“Nûr-ı aynım Feridun Nâfiz Beyefendi;
Bugün sabahleyin masamın başında işle meşgul iken odacı geldi. Elindeki bir paketle mektubu verdi. Üzerindeki yazısından bunun pek sevdiğim bir zâttan geldiğini tahmin ettim. Zarfları açtım, mazrûfu görünce öptüm başıma, yüzüme sürdüm…”

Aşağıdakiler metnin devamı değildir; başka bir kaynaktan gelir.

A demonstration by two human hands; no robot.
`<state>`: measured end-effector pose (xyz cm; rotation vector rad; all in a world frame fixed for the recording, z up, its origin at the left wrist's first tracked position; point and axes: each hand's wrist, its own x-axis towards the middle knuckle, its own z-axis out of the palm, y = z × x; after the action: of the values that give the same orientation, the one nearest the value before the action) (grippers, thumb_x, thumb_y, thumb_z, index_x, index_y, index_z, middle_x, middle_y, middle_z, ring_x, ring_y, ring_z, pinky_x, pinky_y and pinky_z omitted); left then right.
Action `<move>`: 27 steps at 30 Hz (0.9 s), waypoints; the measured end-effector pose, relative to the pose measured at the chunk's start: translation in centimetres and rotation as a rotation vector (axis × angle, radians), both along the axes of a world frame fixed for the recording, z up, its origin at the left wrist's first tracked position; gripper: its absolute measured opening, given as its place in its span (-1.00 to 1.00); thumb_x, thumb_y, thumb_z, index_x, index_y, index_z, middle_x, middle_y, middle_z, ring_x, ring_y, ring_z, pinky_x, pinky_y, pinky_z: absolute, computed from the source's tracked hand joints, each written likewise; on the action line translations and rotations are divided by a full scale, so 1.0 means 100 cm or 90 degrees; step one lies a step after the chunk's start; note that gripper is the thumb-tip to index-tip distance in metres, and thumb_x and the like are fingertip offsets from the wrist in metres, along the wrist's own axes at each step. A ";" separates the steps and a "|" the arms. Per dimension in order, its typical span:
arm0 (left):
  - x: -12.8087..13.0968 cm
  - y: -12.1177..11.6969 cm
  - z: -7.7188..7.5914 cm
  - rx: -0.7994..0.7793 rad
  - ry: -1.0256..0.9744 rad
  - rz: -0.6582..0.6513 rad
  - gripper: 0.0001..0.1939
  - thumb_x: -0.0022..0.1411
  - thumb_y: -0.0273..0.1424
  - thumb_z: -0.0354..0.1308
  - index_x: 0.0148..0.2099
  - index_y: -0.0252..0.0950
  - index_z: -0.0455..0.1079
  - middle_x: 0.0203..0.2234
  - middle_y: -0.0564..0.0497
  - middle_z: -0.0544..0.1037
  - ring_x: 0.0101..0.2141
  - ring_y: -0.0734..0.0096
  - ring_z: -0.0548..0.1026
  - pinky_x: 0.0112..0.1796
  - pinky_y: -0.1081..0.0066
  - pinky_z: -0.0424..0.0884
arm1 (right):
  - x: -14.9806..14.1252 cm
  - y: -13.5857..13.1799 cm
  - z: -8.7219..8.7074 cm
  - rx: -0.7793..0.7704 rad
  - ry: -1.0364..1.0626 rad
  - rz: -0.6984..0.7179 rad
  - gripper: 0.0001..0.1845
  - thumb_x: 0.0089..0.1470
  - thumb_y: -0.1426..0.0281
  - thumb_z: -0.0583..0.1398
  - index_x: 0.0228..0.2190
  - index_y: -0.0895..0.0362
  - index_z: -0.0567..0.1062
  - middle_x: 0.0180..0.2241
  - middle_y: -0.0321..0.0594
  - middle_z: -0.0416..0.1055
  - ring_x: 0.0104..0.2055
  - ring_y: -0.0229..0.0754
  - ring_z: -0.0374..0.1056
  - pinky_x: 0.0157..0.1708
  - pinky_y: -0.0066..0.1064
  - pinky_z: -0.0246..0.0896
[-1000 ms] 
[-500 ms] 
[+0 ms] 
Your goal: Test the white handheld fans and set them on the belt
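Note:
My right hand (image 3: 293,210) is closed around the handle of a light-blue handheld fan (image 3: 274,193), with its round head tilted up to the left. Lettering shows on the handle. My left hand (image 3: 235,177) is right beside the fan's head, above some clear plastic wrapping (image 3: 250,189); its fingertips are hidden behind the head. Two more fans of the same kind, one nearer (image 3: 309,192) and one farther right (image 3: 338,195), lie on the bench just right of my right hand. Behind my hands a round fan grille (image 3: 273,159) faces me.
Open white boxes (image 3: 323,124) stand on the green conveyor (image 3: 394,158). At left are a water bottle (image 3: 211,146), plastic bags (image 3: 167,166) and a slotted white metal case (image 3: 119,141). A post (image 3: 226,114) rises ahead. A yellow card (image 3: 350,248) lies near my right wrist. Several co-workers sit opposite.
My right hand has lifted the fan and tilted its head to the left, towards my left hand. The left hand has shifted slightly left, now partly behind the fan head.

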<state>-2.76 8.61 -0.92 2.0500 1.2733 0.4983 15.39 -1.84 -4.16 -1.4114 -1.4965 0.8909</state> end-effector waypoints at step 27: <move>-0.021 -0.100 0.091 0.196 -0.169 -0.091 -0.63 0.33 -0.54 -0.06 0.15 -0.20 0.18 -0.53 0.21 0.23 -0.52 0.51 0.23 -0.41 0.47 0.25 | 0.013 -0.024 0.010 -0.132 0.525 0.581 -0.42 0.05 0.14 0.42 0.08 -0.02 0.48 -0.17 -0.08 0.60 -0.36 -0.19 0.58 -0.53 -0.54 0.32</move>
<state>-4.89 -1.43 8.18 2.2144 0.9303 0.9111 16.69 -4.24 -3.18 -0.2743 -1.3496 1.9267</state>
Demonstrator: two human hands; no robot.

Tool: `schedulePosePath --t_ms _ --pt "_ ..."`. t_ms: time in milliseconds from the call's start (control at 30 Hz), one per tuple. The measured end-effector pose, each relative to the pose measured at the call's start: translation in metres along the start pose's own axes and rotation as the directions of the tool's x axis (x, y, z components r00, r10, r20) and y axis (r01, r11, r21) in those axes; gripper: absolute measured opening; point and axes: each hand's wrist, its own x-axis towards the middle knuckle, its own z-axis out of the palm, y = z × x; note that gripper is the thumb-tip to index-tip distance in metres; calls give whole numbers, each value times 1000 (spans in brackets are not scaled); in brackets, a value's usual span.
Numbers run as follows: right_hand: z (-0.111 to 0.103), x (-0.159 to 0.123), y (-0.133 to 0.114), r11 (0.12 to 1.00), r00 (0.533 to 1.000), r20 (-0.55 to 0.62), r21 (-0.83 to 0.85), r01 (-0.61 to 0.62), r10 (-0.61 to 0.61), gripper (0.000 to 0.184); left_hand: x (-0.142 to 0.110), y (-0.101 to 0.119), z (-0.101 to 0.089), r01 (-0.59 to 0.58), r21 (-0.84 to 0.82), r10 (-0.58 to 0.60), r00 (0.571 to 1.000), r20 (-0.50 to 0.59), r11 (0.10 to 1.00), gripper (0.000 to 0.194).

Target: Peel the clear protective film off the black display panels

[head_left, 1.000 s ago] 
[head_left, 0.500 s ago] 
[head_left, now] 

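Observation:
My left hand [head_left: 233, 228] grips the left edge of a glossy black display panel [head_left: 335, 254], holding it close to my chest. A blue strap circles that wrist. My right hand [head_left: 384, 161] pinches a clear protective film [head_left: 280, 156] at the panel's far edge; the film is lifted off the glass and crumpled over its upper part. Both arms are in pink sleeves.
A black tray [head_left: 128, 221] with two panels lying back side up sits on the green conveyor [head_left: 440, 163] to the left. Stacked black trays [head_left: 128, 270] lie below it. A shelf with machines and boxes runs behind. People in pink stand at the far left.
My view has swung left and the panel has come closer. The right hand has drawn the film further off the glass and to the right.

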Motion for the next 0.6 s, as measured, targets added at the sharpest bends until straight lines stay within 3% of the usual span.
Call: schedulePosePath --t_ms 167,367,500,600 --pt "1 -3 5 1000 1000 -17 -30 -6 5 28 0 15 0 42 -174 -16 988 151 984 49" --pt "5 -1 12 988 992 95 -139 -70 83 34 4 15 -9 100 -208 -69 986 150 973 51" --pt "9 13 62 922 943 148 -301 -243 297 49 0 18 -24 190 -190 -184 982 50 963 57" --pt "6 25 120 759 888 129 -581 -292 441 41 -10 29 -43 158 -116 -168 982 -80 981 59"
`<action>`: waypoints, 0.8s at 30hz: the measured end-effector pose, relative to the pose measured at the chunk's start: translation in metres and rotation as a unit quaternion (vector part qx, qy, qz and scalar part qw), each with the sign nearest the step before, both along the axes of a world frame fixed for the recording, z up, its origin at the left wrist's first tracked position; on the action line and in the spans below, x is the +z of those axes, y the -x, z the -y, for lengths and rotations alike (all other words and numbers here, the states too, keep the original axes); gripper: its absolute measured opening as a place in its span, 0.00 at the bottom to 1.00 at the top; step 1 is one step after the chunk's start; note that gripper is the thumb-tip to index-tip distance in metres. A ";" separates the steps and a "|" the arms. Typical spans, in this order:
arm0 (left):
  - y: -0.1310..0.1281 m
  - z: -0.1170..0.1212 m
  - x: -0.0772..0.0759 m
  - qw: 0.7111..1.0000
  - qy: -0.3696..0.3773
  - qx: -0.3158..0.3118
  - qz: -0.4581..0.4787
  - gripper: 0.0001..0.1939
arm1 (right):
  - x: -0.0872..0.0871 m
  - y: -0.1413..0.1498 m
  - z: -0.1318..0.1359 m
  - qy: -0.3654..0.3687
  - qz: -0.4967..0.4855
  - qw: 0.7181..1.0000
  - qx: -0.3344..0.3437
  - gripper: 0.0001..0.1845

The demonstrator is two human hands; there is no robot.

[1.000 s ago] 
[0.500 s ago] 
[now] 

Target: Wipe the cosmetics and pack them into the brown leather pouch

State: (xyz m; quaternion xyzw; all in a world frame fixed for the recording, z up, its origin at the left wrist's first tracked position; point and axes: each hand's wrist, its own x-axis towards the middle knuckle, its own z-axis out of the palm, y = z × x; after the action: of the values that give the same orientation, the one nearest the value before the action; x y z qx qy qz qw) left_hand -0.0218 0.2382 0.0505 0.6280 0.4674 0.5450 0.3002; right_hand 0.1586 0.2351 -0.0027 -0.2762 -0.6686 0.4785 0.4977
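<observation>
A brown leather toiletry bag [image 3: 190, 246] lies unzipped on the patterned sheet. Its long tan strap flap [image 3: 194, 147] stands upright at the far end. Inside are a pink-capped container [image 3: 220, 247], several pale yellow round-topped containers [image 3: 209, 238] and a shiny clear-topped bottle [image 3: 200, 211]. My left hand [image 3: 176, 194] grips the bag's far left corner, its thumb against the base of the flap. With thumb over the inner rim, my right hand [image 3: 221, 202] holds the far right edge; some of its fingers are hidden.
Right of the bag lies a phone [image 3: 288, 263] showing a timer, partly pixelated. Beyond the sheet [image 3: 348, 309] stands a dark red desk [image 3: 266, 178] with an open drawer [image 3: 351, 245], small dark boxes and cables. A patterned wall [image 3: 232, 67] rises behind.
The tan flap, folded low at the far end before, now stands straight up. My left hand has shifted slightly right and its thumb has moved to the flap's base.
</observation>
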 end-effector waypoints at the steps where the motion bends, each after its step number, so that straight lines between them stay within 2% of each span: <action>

Bahariye Mevlevîhanesi son postnişîni Midhat Bahârî, tekkeleri kapatılıp, “meydan”lar boşaldıktan sonra derviş Feridun Nafiz Uzluk’la yılarca mektuplaşır. Bu mektuplar, bir yandan, Şeyh Efendi’nin Mevlevîliğin eski günlerini yâd edip, “Ne zaman gönlüme gelse inanın/Değişir zevke döner âlâmım./Bana en canlı birer hâtıradır/Mevlevîlikte geçen eyyâmım” diyerek, teselli bulduğu bir “meydan” vazifesi görür.Bir yandan da, tekke mensuplarının sıkı takibata uğradığı o yıllarda aktif-siyasî bir direniş göstermek yerine, dervişliği nasıl sürdürebileceklerine dair alternatif bir “meydan” önermektedir: “Ardında eser bırakan, halef bırakmış olur” düsturunca Mevlevîliği kitaplarda, gazetelerde, mecmualarda hasılı matbuatta yaşatmak… Mektuplar adresine ulaşmıştır! Pîr aşkına, Hû.